# Light spill help



## TylerF (Jul 10, 2017)

sorry if this is in the wrong section. Feel free to move or delete. 

I've been having issues with light spill when shooting indoors. The other night I was trying to aim a colored light into a white wall to make a colored background. Without adding my flash in, I got the desired look but as soon as I added my softbox/speedlite it completely washed out the wall. 

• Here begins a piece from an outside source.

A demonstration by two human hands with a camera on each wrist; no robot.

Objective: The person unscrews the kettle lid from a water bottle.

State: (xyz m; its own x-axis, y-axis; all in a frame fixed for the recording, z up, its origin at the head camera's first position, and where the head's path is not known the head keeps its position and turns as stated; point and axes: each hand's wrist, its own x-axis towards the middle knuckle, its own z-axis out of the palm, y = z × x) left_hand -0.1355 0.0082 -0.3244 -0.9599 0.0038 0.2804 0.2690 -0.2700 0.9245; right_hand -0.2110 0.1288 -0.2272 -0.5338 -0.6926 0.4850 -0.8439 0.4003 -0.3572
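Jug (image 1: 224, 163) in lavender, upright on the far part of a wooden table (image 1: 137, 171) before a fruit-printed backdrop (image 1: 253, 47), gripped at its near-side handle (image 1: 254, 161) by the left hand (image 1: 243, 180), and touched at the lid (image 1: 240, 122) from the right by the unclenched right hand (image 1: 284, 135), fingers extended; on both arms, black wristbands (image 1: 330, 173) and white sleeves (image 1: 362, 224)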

I tried moving the subject further away and still nothing. I'm just confused. I was shooting in the dark, exposed for the ambient light and built up my flash but it still didn't work. 

Thanks!


----------



## tirediron (Jul 10, 2017)

Was the coloured light a continuous light or another strobe?  If it was a continuous light, than the speedlight  simply overpowered it.  There are two solutions:  (1) Use a speedlight for the background colour as well and balance the power with the key light; or (2) Move the key light much closer to the subject, lowering the power accordingly, and use a stronger bulb for the background.  If you're already using a speedlight on the background, it's simply a matter of balancing the power of background against key.


----------



## TylerF (Jul 10, 2017)

Thanks for the input. The colored light was continuous. I had my speed light dialed down as much as possible but still wasn't working. I seem to always have this issue when shooting in the dark even without the colored light. Is my approach wrong?

1- set ISO
2- use shutter speed to get ambient the way I like
3- add light(s)
4- adjust aperture to control lights 

I always seem to get more light than I want on the background unless I put a speed light behind the model and fire at their back.


----------



## tirediron (Jul 10, 2017)

The main issue with your approach is trying to mix continuous and strobed light.  It may not look like it to your eye, but there is a HUGE difference between the amount of light your speedlight is putting out, and the amount coming from the continuous light.  What ISO were you using?


----------



## TylerF (Jul 10, 2017)

I believe I was at 100. But I seem to even have this issue when I'm just trying to make a black background. The light seems to spill onto the wall behind the subject


----------



## tirediron (Jul 10, 2017)

Are you using a speedlight or a mono(studio)light, and what model?  It sounds like your light is pointing too much to the back.  Does yoru softbox have a recessed face tlhta will allow you to feather the light?


----------



## TylerF (Jul 10, 2017)

I have an sb600 in a medium apollo soft box and an impact 24" hexi box. Very low budget equipment I know lol


----------



## tirediron (Jul 10, 2017)

A big part of your issue is probably distance.  My studio has a LOT of windows and several skylights.  When I'm shooting at mid-day, I need a lot of power from my strobes and consequently a LOT of space between subject and background.  Typically I am working with the key light 3-5' from the subject and the background 10-15' behind the subject.


----------



## Designer (Jul 11, 2017)

Aside from the significant difference in power levels between the two types of lighting, you need to experiment with the position of the softbox and/or grid the softbox.  You are literally putting light onto the background.  If you can't install a deep grid to the softbox, then at least try to fashion some barn doors using found materials.  A second speedlight should be on your wish list.


----------



## adamhiram (Jul 11, 2017)

You might also want to try using some flags to block spill onto the background.  I've used a stepladder with some black posterboard taped onto it, or cardboard from some amazon boxes if I needed something larger.  Doesn't get more low budget than that!


----------